§ REQUIREMENT
Set down the data below in full and exactly, minus the pictures.

»»

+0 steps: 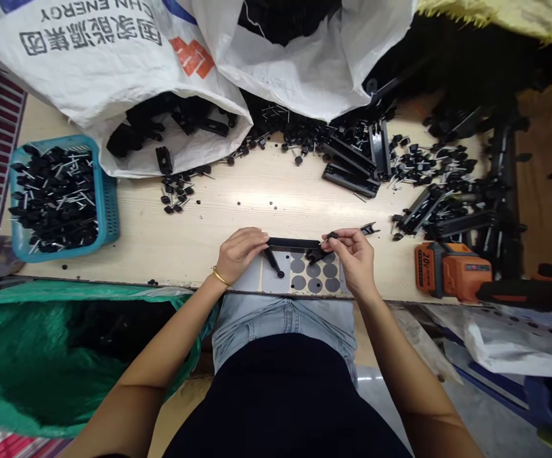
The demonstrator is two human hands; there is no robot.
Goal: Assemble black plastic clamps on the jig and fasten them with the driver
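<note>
My left hand is closed on the left end of a long black plastic bar. A short black arm with a round tip hangs down beside those fingers. At the bar's other end, my right hand pinches a black-headed knob screw, its metal shank towards the bar. A black clip-shaped part sits just below that end; whether it is joined to the bar I cannot tell. Beneath lies a sheet of round grey pads. Another forked black piece lies beyond my right fingers.
A blue basket full of knob screws stands at left. White sacks with black parts lie at the back. Loose screws and black bars are heaped at back right. An orange cordless power tool rests near the right front edge.
</note>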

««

§ SOLUTION TO THIS TASK
+0 steps: 
The demonstrator is two human hands; there is no robot.
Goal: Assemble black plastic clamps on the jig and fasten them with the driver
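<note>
My left hand is closed on the left end of a long black plastic bar. A short black arm with a round tip hangs down beside those fingers. At the bar's other end, my right hand pinches a black-headed knob screw, its metal shank towards the bar. A black clip-shaped part sits just below that end; whether it is joined to the bar I cannot tell. Beneath lies a sheet of round grey pads. Another forked black piece lies beyond my right fingers.
A blue basket full of knob screws stands at left. White sacks with black parts lie at the back. Loose screws and black bars are heaped at back right. An orange cordless power tool rests near the right front edge.
</note>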

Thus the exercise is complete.